EXERCISE OBJECTIVE:
Write out every single entry exactly.
(Beginning of SOURCE RECORDS)
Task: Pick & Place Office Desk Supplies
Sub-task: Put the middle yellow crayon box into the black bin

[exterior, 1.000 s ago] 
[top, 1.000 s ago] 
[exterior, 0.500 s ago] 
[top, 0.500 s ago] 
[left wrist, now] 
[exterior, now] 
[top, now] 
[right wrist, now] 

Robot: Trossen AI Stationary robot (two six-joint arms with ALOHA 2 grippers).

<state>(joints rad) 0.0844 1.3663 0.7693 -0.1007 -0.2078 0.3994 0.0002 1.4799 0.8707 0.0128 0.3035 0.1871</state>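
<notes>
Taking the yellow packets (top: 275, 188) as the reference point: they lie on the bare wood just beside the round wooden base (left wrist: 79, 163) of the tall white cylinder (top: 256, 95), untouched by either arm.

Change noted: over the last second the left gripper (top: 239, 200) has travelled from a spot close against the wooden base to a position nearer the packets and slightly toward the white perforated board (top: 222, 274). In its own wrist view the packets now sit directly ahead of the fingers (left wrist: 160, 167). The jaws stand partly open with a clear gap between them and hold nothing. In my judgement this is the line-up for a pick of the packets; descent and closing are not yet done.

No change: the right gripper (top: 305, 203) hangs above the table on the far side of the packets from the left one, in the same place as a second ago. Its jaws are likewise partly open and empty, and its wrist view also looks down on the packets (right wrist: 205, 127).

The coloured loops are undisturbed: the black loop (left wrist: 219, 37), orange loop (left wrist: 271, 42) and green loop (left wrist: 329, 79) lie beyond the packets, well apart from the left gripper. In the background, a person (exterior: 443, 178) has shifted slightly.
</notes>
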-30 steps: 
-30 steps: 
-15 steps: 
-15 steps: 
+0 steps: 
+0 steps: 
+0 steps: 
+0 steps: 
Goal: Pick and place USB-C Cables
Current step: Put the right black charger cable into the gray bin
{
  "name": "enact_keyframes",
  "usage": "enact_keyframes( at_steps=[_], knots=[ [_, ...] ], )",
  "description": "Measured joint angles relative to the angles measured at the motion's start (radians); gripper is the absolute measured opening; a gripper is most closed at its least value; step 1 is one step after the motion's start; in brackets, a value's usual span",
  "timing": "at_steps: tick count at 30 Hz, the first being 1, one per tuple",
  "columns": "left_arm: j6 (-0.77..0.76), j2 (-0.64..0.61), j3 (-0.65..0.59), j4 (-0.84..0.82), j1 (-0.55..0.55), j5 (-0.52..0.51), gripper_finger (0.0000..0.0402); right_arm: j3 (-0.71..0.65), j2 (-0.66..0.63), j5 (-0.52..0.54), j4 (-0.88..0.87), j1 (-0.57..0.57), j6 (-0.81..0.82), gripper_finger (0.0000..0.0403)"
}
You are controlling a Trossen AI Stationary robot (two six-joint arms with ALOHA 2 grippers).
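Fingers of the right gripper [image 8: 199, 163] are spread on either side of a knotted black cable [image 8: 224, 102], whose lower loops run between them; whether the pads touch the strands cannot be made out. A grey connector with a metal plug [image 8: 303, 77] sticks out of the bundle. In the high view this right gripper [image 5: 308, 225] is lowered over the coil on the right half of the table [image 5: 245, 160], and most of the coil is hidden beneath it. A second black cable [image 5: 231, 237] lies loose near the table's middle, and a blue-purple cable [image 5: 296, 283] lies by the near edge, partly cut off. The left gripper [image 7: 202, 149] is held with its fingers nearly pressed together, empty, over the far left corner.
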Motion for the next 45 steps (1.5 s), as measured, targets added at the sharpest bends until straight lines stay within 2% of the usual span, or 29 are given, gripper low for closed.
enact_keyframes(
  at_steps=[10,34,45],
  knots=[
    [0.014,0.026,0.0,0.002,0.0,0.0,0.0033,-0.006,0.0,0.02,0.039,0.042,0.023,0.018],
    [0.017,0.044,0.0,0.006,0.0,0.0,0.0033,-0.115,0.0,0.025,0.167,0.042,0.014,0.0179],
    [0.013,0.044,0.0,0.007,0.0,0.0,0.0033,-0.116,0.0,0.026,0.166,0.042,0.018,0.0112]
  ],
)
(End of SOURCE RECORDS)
REPLY:
Task: Pick & Place Office Desk Supplies
Sub-task: Put the middle yellow crayon box into the black bin

[exterior, 1.000 s ago] 
[top, 1.000 s ago] 
[exterior, 0.500 s ago] 
[top, 0.500 s ago] 
[left wrist, now] 
[exterior, now] 
[top, now] 
[right wrist, now] 

Robot: Trossen AI Stationary robot (two six-joint arms with ALOHA 2 grippers).

<state>(joints rad) 0.0844 1.3663 0.7693 -0.1007 -0.2078 0.3994 0.0002 1.4799 0.8707 0.0128 0.3035 0.1871</state>
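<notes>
Taking the yellow packets (top: 275, 188) as the reference point: they lie on the bare wood just beside the round wooden base (left wrist: 79, 163) of the tall white cylinder (top: 256, 95), untouched by either arm.

Change noted: over the last second the left gripper (top: 239, 200) has travelled from a spot close against the wooden base to a position nearer the packets and slightly toward the white perforated board (top: 222, 274). In its own wrist view the packets now sit directly ahead of the fingers (left wrist: 160, 167). The jaws stand partly open with a clear gap between them and hold nothing. In my judgement this is the line-up for a pick of the packets; descent and closing are not yet done.

No change: the right gripper (top: 305, 203) hangs above the table on the far side of the packets from the left one, in the same place as a second ago. Its jaws are likewise partly open and empty, and its wrist view also looks down on the packets (right wrist: 205, 127).

The coloured loops are undisturbed: the black loop (left wrist: 219, 37), orange loop (left wrist: 271, 42) and green loop (left wrist: 329, 79) lie beyond the packets, well apart from the left gripper. In the background, a person (exterior: 443, 178) has shifted slightly.
</notes>
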-30 steps: 
-30 steps: 
-15 steps: 
-15 steps: 
+0 steps: 
+0 steps: 
+0 steps: 
+0 steps: 
Goal: Pick and place USB-C Cables
Current step: Put the right black charger cable into the gray bin
{
  "name": "enact_keyframes",
  "usage": "enact_keyframes( at_steps=[_], knots=[ [_, ...] ], )",
  "description": "Measured joint angles relative to the angles measured at the motion's start (radians); gripper is the absolute measured opening; a gripper is most closed at its least value; step 1 is one step after the motion's start; in brackets, a value's usual span",
  "timing": "at_steps: tick count at 30 Hz, the first being 1, one per tuple",
  "columns": "left_arm: j6 (-0.77..0.76), j2 (-0.64..0.61), j3 (-0.65..0.59), j4 (-0.84..0.82), j1 (-0.55..0.55), j5 (-0.52..0.51), gripper_finger (0.0000..0.0402); right_arm: j3 (-0.71..0.65), j2 (-0.66..0.63), j5 (-0.52..0.54), j4 (-0.88..0.87), j1 (-0.57..0.57), j6 (-0.81..0.82), gripper_finger (0.0000..0.0403)"
}
You are controlling a Trossen AI Stationary robot (two six-joint arms with ALOHA 2 grippers).
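Fingers of the right gripper [image 8: 199, 163] are spread on either side of a knotted black cable [image 8: 224, 102], whose lower loops run between them; whether the pads touch the strands cannot be made out. A grey connector with a metal plug [image 8: 303, 77] sticks out of the bundle. In the high view this right gripper [image 5: 308, 225] is lowered over the coil on the right half of the table [image 5: 245, 160], and most of the coil is hidden beneath it. A second black cable [image 5: 231, 237] lies loose near the table's middle, and a blue-purple cable [image 5: 296, 283] lies by the near edge, partly cut off. The left gripper [image 7: 202, 149] is held with its fingers nearly pressed together, empty, over the far left corner.
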Motion for the next 45 steps (1.5 s), as measured, targets added at the sharpest bends until straight lines stay within 2% of the usual span, or 29 are given, gripper low for closed.
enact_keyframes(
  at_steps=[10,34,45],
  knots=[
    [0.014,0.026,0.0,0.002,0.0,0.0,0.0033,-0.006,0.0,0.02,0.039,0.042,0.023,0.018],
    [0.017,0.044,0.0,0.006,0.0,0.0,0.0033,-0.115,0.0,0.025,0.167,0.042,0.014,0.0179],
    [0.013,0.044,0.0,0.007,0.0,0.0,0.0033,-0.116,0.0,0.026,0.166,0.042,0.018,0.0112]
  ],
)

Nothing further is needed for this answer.